What about the guy whose orientation is rapist? Or serial killer orientation?

It's like the once you've agreed someone can legally be the sex they want rather than the sex they are you've opened the door wide to a guy of 50 legally forcing admittance to your kid's nursery. Because if you can choose one reality and enforce it, there's a powerful precedent to all other realities too. The door is open, the precedent is there. And the guy's really sad!

You may think it's extreme and silly, and a rational person has lines and boundaries. Yes, we've all fallen for that one; it's a good faith belief being used against you. Go and see how the salami tactics and the thin end of the wedge has been used in the past eight years to smash women's rights and child safeguarding. Is being used right now.

It is not ok to use other people sexually. Breaking other people's consent boundaries is not ok. There are no grey areas on this. And females are not born with a biological duty of needing to make male people's dicks happy. They are really not.

RethinkingLife · 30/01/2024 16:26

Mirabai · 30/01/2024 15:45

I have great respect for women working in this area. And I’ve worked with women in abusive relationships myself.

But if we go back to the original interaction, TA’s phrase “a new way of describing domestic abuse” - what are the implications of that?

Either a. All cross dressing/trans relationships are abusive - in which case I would disagree and feel there’s a reasonable evidence base for that; or b. Some cross dressing/trans relationships are abusive - in which case I would agree and feel there a reasonable evidence base for that. Granted that in the circs we are including personal testimony as evidence as there’s not a great deal of research.

And that is why I prefer to avoid false syllogisms and stark binaries.

The paucity of the evidence base is remarkably disappointing so I will continue to recognise my perspective as tentative and still to be fully formed. The lived and wider experience of contributors like Tinsel will continue to shape my understanding of promoted narratives designed to promote empathy and sympathy for one part of the story.

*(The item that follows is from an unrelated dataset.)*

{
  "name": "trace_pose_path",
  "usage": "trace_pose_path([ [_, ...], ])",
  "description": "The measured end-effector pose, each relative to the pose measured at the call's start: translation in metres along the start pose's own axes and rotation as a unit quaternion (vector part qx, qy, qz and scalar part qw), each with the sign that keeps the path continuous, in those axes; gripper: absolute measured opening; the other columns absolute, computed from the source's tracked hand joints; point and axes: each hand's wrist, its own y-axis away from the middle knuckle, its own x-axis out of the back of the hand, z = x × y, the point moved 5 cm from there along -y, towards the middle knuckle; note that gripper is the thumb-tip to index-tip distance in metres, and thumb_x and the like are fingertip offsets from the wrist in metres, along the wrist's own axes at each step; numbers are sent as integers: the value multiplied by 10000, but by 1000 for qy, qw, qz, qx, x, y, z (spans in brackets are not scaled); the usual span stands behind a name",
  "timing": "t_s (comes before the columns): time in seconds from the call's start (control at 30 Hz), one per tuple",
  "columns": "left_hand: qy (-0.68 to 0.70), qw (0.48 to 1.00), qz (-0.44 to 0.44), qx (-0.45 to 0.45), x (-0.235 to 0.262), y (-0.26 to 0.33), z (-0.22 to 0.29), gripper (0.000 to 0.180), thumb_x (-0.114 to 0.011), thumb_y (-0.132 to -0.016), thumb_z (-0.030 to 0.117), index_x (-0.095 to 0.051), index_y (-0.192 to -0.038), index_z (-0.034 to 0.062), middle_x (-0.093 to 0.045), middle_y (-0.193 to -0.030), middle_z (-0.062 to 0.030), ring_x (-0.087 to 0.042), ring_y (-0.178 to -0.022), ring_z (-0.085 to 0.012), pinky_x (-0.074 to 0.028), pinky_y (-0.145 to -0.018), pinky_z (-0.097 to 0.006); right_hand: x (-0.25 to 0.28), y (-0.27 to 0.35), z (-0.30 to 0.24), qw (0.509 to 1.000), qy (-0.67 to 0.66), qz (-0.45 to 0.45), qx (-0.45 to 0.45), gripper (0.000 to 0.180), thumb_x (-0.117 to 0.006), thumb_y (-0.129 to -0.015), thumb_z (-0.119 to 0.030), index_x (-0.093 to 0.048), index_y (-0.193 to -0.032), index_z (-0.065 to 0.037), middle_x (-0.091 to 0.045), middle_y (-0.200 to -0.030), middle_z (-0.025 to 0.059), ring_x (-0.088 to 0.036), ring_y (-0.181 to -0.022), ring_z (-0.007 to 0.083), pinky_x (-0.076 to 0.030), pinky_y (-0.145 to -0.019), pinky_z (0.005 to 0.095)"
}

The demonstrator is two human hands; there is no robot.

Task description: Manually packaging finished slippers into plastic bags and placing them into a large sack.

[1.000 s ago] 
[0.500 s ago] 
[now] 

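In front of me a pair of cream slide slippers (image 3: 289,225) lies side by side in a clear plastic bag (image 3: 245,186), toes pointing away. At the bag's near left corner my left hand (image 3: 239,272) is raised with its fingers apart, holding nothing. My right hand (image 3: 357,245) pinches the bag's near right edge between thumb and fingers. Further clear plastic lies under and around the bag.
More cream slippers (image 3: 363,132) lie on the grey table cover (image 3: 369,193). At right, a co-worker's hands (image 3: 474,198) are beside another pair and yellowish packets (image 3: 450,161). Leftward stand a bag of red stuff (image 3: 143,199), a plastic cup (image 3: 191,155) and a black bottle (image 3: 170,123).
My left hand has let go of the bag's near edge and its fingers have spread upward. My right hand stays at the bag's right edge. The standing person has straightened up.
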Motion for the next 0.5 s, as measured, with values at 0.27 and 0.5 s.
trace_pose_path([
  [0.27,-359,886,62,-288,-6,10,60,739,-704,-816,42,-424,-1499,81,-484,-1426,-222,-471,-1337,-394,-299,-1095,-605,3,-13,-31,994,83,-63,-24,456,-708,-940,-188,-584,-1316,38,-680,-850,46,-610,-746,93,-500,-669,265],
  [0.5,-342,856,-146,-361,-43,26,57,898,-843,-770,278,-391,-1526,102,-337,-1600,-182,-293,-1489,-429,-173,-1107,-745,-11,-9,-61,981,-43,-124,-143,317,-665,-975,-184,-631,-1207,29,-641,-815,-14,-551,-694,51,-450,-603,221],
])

Tinsel and the transwidow thread remind me to acknowledge empathy bias and the missing narratives of those affected by this.

(I paraphrase but Helen Joyce discusses this when she proposes that unaccountable decisions tend to have a parent with a trans child or a personal narrative at their heart. Everyone rushes to demonstrate empathy for the person at the heart of that well-designed narrative rather than pausing to consider the people who aren't present and the consequences for them. And this is why we have women excluded from major reviews of our rights when the likes of Jess Bradley, Aimée Challenor, Jane Fae et al are honoured and esteemed invitees.)

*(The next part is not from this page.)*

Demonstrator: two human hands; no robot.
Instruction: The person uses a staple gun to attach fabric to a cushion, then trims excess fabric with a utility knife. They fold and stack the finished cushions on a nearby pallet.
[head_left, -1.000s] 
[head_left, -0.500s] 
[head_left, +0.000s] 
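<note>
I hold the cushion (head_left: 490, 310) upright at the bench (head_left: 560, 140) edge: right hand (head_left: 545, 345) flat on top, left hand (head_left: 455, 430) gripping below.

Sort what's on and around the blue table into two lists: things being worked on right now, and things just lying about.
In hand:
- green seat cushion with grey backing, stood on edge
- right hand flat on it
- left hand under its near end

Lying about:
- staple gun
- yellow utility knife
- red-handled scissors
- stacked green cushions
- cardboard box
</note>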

Froodwithatowel · 30/01/2024 16:27

If that's a case of TLDR: disrespect and abuse to others is not a valid sexual orientation. It's a choice.

NeighbourhoodWatchPotholeDivision · 30/01/2024 16:28

One particular focus for transvestic fetish is or used to be nursing uniforms.

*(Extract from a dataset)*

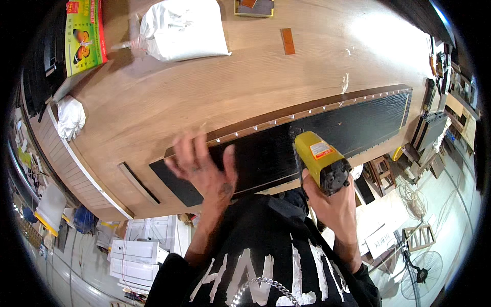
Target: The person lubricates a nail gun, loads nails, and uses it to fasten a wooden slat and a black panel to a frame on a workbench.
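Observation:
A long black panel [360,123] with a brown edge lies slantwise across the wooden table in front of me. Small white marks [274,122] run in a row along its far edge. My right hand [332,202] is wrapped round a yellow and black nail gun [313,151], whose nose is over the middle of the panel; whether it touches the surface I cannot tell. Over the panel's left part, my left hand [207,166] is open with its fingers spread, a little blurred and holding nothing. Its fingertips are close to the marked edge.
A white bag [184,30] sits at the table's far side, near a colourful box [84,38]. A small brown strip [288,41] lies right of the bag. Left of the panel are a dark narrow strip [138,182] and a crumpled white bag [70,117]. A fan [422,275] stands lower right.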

How many nurses are accepting of men's fetishisation of their job's uniform? How many could live with a spouse who constantly minimised their physically demanding, psychologically gruelling, high-responsibility job as something to masturbate over?

Mirabai · 30/01/2024 16:32

theilltemperedclavecinist · 30/01/2024 15:57

I think that @NeighbourhoodWatchPotholeDivision 's thesis is that cross-dressing is abusive per se, whether it leads to transition or not. Like you, I had got confused and thought that pp were talking about DV and CC.

I understand that, and I don’t agree with it. I’m not saying it’s not prevalent; just it doesn’t characterise some of trans relationships that I have been around and some of the personal testimony I have listened to.

Mirabai · 30/01/2024 17:47

@RethinkingLife It’s the all or nothing hard and fast statements that I’m questioning.